El Porvenir, como buen barrio que se precie, alberga el mercado del mismo nombre, situado en la calle San Salvador. Una plaza de abastos muy conocida, ya que comparte calle con la parroquia de San Sebastián, de donde sale la Hermandad de La Paz el Domingo de Ramos, que ofrece una de las mejores imágenes en la madrugada a su paso por el cercano Parque de María Luisa.

Este mercado de arquitectura tradicional sevillana data de 1986, en los últimos años ha experimentado algunas reformas. Lo más característico de este lugar es que es una de las plazas más pequeñas de la ciudad. Dos fruterías, una charcutería-carnicería, una recova, una pescadería y una floristería constituyen un mercado que se adapta a los tiempos, ya que desde hace unas temporadas ofrecen el servicio a domicilio. Los propietarios de los puestos comentan que se han tenido que amoldar a los nuevos tiempos y que, ahora, lo que más trabajan son los pedidos por teléfono de los que ellos mismos se encargan personalmente de llevar a casa.
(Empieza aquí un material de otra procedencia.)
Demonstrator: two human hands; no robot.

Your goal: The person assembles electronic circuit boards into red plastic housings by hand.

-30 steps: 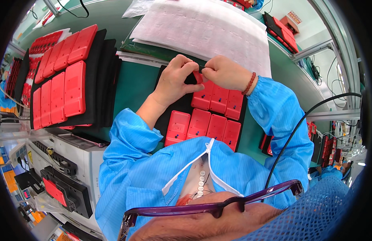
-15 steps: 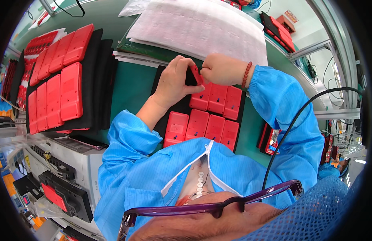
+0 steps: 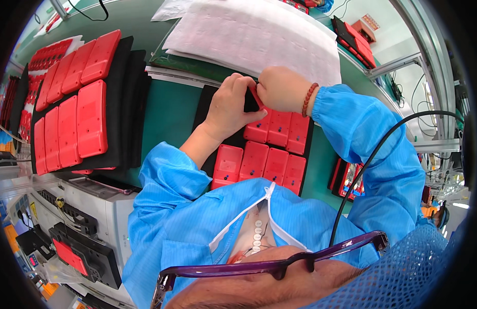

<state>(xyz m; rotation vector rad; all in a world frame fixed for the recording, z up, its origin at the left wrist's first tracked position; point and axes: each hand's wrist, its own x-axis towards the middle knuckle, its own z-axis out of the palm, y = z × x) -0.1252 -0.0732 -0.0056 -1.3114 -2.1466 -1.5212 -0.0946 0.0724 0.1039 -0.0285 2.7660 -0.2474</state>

Carlos Piserra, regenta desde el año 1986 la charcutería y carnicería Carlos y Loli, las especialidades de este puesto, entre otras muchas, son como dice Carlos, «los avíos del puchero, el cordero y las hamburguesas». Su mujer, Loli, que se unió al negocio hace unos años, es una experta preparando albóndigas y croquetas. Con este experimentado comerciante hemos viajado en el tiempo y nos ha hecho un balance de lo que ha sido el Mercado del Porvenir a lo largo de los años. Según cuenta, «los inicios fueron muy duros, pasado el tiempo, los vecinos nos fueron conociendo y tuvimos una época de esplendor, pero ahora el negocio no funciona tan bien como en aqeulla época».

Aún así, la situación del mercado ha mejorado con respecto al año anterior, ya que el bar Alfaro ha devuelto la vida a esta pequeña plaza de la que lo vecinos parecía que se habían olvidado. El bar situado en la parte central de la plaza anima a las compras, así lo asegura Carmen, la propietaria, que afirma que «los placeros están más contentos desde que instalé mi bar aquí porque los clientes vienen a desayunar y ya se llevan los mandaos para casa, además los sábado celebramos cumpleaños de la gente de aquí del barrio y llenamos el patio del mercado y los invitados siempre hacen algunas compras».

La coqueta plaza del Porvenir con la llegada de este bar vuelve a recuperar poco a poco el esplendor que tuvo en sus años dorados. Es la esperanza de los comerciantes que confían en que con la buena marcha de este negocio todo siga mejorando.